WORK TO COMPLETE
Without the pictures, retype each line below exactly as it stands.

RAW DATA
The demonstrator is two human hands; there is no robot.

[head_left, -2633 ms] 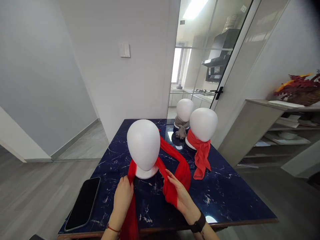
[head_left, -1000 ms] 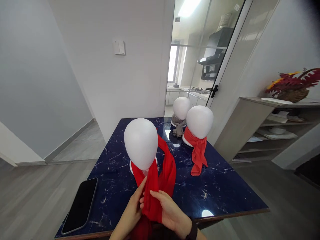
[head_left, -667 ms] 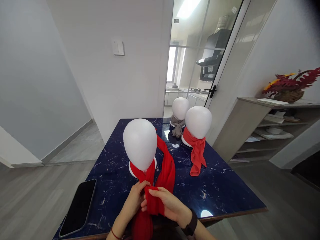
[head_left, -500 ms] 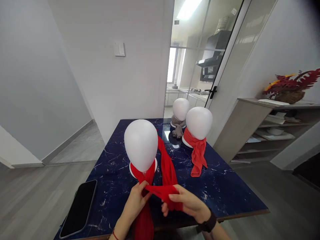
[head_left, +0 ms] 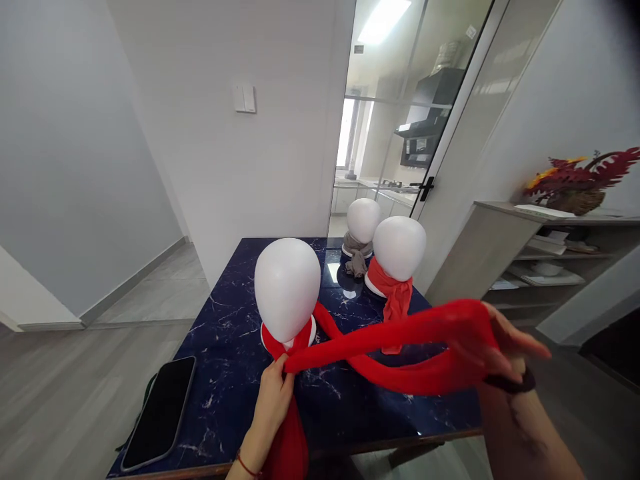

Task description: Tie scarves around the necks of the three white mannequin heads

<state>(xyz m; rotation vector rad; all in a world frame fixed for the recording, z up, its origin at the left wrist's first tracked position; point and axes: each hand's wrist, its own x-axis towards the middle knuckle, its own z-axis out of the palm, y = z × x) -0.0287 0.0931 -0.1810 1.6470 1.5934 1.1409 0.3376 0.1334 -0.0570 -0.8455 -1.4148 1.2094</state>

ANSWER BOX
The demonstrator is two human hands; there is no robot.

[head_left, -2633 ms] 
[head_left, -1000 ms] 
[head_left, -667 ms] 
[head_left, -500 ms] 
[head_left, +0 ms] 

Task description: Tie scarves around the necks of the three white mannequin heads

<state>(xyz m; rotation vector rad; all in a world frame fixed for the recording, z up, its origin at the left wrist's first tracked position; point and axes: each hand's wrist, its own x-axis towards the middle knuckle, its own z-axis out of the palm, y = z × x) -0.0287 0.0931 -0.1810 1.6470 1.5934 1.1409 0.3376 0.1334 -0.0570 -0.8455 -1.4148 1.2094</state>

What came before is the complete response.